:: About this exercise ::
Copy out the lines of the listing from the one containing "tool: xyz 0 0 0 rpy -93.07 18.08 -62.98" onward, through the last, without altering any.

:: Given data ::
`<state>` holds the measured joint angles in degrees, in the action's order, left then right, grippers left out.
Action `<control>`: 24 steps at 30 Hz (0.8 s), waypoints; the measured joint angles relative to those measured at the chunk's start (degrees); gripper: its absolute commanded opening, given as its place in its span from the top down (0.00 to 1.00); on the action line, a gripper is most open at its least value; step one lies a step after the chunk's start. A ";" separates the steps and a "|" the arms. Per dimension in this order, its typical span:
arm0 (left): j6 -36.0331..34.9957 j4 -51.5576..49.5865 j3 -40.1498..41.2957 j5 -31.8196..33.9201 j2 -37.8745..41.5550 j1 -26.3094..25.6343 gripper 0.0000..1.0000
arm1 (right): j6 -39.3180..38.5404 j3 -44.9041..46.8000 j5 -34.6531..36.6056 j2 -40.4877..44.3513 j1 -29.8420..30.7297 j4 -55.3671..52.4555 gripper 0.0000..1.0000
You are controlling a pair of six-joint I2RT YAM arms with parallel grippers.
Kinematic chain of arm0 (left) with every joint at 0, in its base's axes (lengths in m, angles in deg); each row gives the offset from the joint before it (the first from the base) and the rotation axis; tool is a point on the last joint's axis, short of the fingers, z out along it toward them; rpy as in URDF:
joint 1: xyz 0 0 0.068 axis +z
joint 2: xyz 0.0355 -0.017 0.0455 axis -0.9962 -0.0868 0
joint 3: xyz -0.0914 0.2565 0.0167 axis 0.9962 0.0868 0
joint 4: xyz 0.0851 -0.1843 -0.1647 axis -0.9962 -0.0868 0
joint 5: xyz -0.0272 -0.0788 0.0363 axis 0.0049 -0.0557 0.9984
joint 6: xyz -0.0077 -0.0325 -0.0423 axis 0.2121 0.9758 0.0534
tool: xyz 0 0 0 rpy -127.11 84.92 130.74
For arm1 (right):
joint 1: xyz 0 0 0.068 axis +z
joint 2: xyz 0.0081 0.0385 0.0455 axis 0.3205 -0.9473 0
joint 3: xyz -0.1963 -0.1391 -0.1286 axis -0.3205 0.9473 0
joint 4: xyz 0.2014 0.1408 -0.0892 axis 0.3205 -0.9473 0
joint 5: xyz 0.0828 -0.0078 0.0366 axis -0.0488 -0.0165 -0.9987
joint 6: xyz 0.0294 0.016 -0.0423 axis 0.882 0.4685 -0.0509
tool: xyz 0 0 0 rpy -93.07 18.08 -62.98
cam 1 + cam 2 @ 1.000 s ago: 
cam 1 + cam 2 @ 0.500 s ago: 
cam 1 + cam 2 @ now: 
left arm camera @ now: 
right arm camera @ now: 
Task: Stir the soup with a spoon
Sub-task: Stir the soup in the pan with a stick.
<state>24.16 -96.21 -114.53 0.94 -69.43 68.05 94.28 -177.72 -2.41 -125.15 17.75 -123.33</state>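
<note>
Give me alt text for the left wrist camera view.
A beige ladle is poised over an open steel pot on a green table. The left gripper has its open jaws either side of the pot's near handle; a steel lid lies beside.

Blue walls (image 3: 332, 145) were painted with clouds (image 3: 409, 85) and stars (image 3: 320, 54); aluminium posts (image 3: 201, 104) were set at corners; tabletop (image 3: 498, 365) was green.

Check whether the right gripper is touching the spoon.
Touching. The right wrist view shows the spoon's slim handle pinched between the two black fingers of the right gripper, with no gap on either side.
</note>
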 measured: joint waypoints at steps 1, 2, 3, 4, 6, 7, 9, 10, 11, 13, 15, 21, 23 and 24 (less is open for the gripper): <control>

:: Answer ::
tool: xyz 0 0 0 rpy -93.07 18.08 -62.98
cam 1 + cam 2 @ 1.000 s ago: 
cam 1 + cam 2 @ 0.500 s ago: 
cam 1 + cam 2 @ now: 
left arm camera @ now: 
right arm camera @ now: 
Task: Stir the soup with a spoon
Sub-task: Stir the soup in the pan with a stick.
<state>24.16 -96.21 -114.53 0.94 -69.43 68.05 94.28 -177.72 -2.41 -125.15 17.75 -123.33</state>
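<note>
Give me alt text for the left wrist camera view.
A beige ladle is poised over an open steel pot on a green table. The left gripper has its open jaws either side of the pot's near handle; a steel lid lies beside.

Blue walls (image 3: 332, 145) were painted with clouds (image 3: 409, 85) and stars (image 3: 320, 54); aluminium posts (image 3: 201, 104) were set at corners; tabletop (image 3: 498, 365) was green.

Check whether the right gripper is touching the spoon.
Touching. The right wrist view shows the spoon's slim handle pinched between the two black fingers of the right gripper, with no gap on either side.
</note>
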 measured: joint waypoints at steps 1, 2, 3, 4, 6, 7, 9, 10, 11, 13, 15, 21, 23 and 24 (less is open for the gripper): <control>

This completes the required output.